I'm having a bit of problem doing it without becoming a tad repetitive. 

My story takes place in a sort of early steam punk age. Airships have only recently been invented and steam energy (the most advanced form of technology available) is still fairly new. The airships themselves are a cross between the wooden sea vessels of old now marred with intricate pipe metallic pipe works, and various nuts and bolts, sort of a Frankenstein's monster of new and old. I have little trouble describing the general shapes from afar but start to struggle when I need to describe a detailed scene from up close. I just don't know much about those sorts of things enough to describe them.

I was wondering if there are any good steam punk stories with vivid descriptions and if any one could post up a segment worth reading? Even if there are any key words which might come in handy. Feel free to post up more pics of awesome airships, if anything it'll get the juices flowing.

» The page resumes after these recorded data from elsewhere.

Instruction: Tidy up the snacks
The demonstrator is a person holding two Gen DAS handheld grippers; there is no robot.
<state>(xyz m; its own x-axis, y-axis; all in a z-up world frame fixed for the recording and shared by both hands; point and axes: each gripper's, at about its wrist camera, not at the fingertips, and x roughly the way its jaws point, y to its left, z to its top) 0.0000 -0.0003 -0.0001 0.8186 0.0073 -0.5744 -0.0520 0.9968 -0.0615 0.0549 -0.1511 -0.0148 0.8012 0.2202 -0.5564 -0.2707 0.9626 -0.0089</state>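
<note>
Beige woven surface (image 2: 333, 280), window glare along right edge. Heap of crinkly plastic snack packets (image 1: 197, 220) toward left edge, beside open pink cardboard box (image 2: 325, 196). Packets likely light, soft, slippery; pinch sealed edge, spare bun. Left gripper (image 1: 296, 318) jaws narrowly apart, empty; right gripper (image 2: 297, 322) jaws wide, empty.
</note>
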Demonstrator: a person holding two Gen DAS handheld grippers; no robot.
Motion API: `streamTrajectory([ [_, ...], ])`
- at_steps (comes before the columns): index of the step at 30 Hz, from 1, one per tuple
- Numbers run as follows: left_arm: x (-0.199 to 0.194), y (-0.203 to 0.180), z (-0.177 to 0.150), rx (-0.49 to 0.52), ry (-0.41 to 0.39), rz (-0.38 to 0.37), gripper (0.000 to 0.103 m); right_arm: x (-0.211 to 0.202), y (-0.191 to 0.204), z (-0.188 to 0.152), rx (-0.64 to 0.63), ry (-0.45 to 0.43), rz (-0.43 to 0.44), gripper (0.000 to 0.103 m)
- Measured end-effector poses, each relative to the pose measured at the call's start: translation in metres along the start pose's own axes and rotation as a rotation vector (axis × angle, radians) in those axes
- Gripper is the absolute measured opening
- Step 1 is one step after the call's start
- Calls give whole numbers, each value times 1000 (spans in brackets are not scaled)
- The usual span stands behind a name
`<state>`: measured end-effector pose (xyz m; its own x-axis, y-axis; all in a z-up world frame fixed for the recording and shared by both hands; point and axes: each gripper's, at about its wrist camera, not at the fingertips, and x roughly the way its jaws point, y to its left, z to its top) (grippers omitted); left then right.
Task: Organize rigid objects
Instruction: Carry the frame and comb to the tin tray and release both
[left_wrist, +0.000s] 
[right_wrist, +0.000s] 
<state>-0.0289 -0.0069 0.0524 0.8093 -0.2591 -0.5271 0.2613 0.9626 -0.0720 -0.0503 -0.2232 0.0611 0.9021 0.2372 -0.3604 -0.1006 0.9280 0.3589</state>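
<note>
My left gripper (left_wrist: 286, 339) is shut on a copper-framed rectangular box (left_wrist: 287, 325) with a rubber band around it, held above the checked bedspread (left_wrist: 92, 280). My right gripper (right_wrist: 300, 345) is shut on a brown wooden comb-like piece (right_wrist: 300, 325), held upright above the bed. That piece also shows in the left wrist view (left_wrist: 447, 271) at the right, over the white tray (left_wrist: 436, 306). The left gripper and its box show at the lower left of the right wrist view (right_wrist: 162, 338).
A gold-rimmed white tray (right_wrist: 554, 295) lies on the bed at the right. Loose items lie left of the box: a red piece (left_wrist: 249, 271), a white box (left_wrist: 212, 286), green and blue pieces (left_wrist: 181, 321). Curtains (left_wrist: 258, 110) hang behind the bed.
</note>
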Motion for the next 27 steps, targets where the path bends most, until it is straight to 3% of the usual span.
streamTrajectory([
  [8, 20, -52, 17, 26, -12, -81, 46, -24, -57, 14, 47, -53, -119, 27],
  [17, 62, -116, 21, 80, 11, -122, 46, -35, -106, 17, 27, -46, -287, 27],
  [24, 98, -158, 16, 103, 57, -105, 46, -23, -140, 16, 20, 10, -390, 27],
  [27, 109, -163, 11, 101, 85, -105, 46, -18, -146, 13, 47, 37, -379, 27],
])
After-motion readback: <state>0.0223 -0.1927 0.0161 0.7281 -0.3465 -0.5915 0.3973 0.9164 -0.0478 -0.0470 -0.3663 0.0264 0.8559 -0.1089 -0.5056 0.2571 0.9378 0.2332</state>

I was thinking of something like the below pictures. Only one might be made of wood while others are made of metal. The ships are supposed to be very rustic and stuffed with so many pipes no member of the crew knows what to do with some. It's supposed to look like one day someone came up with this idea for airships, then someone grabbed it and rushed it together as quickly as possible before the creator knew what's what.


----------



## Kyle R (Apr 19, 2012)

Hey Croz,

I haven't read any steampunk, but I think the genre is pretty damn cool. I like the mixture of technology from different eras.

The best approach, in my opinion, is for you to read the types of stories that you want to write, to get an idea of what conventions are already used. I'm sure Google can guide you in the hunt for books about steampunk airships.

Beside that, as a writer, how would you describe a boiler room? You know, with metal pipes winding in all directions, and steam fogging the air with it's thick, damp heat.

How would you describe a wooden sailing ship?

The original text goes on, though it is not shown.